Три мудреца в одном тазу | страница 92
Фабьев, не отрываясь, пялился на Угрюмченко, все еще не в силах поверить, что этот орел — его товарищ по команде. Правда, белые перья на макушке очень напоминали седину пожилого механика, да и голос остался тем же, хоть в нем и появился непривычный клекот.
— Петр Иваныч, а может, сначала пробный эксперимент проведем? — предложил Чертанов. — Пусть этот бородатый на чем-нибудь другом попробует, и если все нормаль…
— Понял, — не дал ему закончить Колобков. — Вадик, шнель, принеси-ка сюда чего-нибудь размером с Петровича.
— А… э… а с того, какой он был, или какой сейчас? — задумался подросток.
— Какой сейчас. Петрович, сложи-ка крылья. Во… ну, почти что метр в высоту. У тебя перелом-то правда сросся?
— Оба целые, — с явным удовольствием взмахнул великолепными крыльями Угрюмченко-беркут. — Как молодой! Иваныч, а может, погодить немножко? Страсть полетать попробовать хочу… Всю жизнь под водой плавал, охота хоть разок в небушко порхнуть…

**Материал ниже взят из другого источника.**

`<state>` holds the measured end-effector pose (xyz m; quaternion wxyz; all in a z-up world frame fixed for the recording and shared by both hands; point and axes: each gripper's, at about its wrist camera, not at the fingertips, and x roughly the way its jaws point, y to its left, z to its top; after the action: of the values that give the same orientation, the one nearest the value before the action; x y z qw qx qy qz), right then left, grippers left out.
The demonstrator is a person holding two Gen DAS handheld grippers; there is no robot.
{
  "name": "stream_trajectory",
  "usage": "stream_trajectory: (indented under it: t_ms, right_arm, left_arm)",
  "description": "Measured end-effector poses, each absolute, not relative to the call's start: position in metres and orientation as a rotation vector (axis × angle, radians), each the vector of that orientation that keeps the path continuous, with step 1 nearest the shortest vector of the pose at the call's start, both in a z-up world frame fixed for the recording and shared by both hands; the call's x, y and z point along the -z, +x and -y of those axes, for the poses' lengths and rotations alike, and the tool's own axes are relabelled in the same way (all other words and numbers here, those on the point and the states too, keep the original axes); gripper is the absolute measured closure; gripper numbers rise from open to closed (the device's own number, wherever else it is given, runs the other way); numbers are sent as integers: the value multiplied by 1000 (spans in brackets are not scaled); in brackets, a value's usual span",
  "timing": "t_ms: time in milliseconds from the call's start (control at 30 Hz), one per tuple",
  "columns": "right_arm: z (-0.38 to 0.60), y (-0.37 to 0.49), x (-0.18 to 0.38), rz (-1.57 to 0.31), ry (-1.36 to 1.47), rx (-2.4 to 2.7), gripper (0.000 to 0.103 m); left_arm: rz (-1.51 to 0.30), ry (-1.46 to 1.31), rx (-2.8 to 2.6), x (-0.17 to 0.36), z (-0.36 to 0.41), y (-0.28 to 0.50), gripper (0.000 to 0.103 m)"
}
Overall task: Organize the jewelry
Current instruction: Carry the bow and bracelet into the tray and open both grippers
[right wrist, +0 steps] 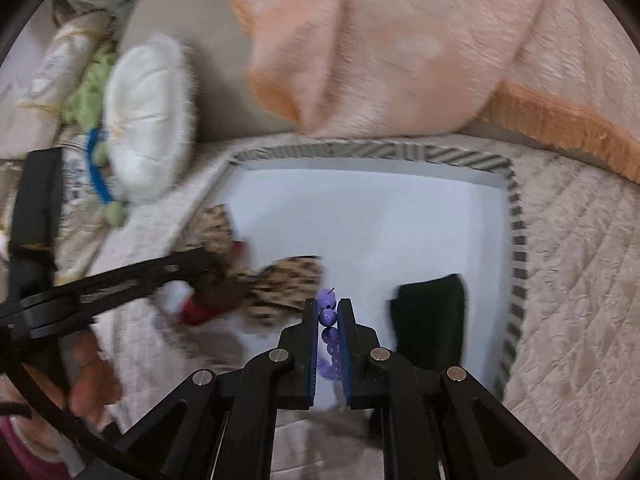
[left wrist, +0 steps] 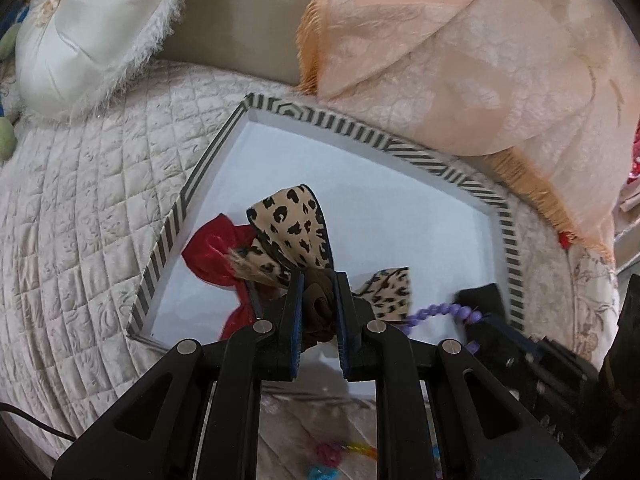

После того, как первый шок прошел, Угрюмченко перестал требовать, чтоб его срочно вернули к человеческому облику. Не потому, что понравилось быть птицей, а просто по причине осторожности — а вдруг и правда так расколдуют, что еще хуже станет? К тому же Петрович-беркут чувствовал себя лучше, чем Петрович-человек: пропали неприятные хрипы в груди, перестала шалить печень, давно изъеденная циррозом, и, хотя этого он пока еще не знал, бесследно испарился нарождающийся рак пищевода.
— Подушка пойдет? — приволок огромную подушку Вадик.
— Пойдет! Тоже с перьями! Гы-гы, Вадик, а ты где это такую подушищу нашел? У нас такие только…
— Ага, у бабушки, — расплылся в улыбке близнец. — Я у нее из-под головы вытащил.
— А я — вторую! — пропыхтел Гешка, тащащий вторую подушку, точно такую же.
Матильда Афанасьевна всегда спала на двух огромных подушках, положенных друг на друга. А третью, маленькую, клала под ноги.
— Бабку без подушек оставили?… — сурово нахмурился Колобков. — Надо вас за это наказать!.. потом. А пока вот вам немножко мелочи на мороженое.
Близнецы приняли от отца две сторублевки и одинаково ухмыльнулись. Они уже давно выучили, что папа никогда не сердится, если подстроить бабушке Матильде какую-нибудь гадость. Наоборот, может слегка субсидировать наличными.
— Дед! — хлопнул Каспара по плечу Чертанов.
— А?! Что?! Я не сплю, не сплю! Чего надо?!
— Вот тебе экспериментальный полигон. Преврати подушку в человека.
— Да не в какого попало, а в Петровича! — дополнил Колобков.